また、キャッシュレス、予約ファストパス、ポイントサービス(地域通貨SUSHI(単位「貫」))を取り入れ、また、コンシェルジュデバイスに行先指定し走行中の路線バスに向けると希望の行先のバスか表示され、タクシーでは、運転手にデバイス提示するだけで、目的地に移動可能。インバウンド、障害者にも対応した易しいサービスを提供する。
○チームB「カラフルめがね」
金沢らしさ(おくゆかしさ)をICT化 感性のコミュニケーション
「『金沢シムシステム』〜IoTからIoP〜」
金沢の奥ゆかしさを見える化する、ということを目標に、同意の上で店舗等を訪れる人々のバイタルデータ(体温、血圧、脈拍、表情など)を“感”情報として取得、シティカード(金沢キャッシュ)として活用する金沢シムシステムKaaS(kanazawa as a Survice)を提案。
また、IoTの次の概念として「IoP(Internet of Person)」を提唱し、買い物、食事予約、決済、移動を上記サービス1つで実現する。
○チームC「県外」
引きこもり、障害者、オジサン、オバサンと商店街のマッチング提案
「TATEMACHI CYBER DISCO」
引きこもりやオタクと、コミュニケーション能力の高い中高年男女(オジサン、オバサン)をマッチングさせ、商店街の活性化を図ることを目的とし、あまり中心市街地に出ないであろう方々(*あくまでイメージです)を竪町商店街に誘客することで商店街の活性化を図る。
1980年代にブームであった「ディスコ」に着目し、オジサン、オバサン世代に対してはリバイバル感を、引きこもりやオタクといった「おそらくそこには来ないであろう」層には、各々の自宅からディスコに設置したロボットをVRで体験する。
(*竪町商店街:金沢市中心部にある商店街。
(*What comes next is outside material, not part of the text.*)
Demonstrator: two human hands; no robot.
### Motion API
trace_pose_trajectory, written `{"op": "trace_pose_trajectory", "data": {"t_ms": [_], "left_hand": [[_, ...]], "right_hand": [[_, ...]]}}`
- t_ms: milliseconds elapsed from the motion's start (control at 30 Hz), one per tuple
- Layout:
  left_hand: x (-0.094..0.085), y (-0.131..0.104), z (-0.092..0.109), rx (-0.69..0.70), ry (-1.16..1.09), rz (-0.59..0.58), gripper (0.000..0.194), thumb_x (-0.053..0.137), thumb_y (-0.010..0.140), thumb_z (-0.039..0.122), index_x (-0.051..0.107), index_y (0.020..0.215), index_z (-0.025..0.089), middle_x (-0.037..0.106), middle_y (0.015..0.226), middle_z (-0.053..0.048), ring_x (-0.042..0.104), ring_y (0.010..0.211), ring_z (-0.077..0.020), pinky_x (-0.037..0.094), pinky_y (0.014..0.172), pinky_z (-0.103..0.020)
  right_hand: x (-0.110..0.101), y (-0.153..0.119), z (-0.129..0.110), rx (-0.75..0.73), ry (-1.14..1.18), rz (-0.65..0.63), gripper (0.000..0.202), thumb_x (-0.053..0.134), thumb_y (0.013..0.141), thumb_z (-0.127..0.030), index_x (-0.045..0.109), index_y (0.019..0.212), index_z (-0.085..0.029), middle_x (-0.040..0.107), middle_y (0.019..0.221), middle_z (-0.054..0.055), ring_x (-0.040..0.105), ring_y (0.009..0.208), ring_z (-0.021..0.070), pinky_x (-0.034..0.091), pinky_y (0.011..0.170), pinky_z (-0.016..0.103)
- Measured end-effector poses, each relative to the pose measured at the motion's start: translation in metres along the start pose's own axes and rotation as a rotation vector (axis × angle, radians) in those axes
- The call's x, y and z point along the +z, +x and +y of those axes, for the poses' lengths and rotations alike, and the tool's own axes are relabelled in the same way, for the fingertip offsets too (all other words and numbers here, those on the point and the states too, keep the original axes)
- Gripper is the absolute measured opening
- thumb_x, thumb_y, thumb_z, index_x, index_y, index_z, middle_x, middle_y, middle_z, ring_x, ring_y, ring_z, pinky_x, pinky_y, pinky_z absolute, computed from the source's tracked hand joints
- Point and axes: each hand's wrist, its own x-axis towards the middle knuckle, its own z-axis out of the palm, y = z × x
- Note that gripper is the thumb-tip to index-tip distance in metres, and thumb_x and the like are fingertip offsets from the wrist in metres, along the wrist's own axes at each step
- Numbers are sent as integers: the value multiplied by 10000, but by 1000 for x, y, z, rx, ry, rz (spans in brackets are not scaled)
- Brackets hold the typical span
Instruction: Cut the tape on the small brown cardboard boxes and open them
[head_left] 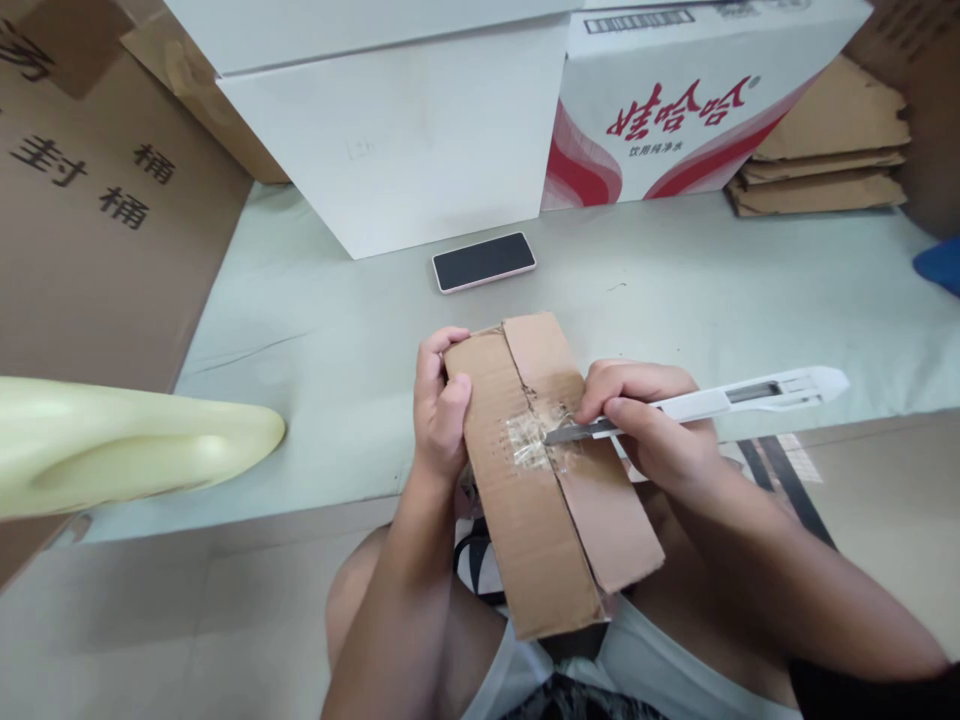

)
○チームD「ゴレンジャー」
目的地までの新しい発見(満足感)を伝えるナビ
「利用者サービスを付加したナビゲーションシステム(Lost)」
現在利用されているナビゲーションシステムは、基本的に目的地までの最短ルートを案内するだけであるが、その移動そのものに付加価値をつけ楽しもう、というもの。
GPS、個人情報などをリンクし、目的地に行くまでを楽しませるルートナビゲーション、経路近傍にある店舗情報など個人の嗜好にあった情報を音声で案内する。
その他、役立ち情報として、気象情報から、「もうすぐ雨が降りますよ」といった情報を配信し、雨宿りできる店舗情報を配信するといったことも可能とする提案。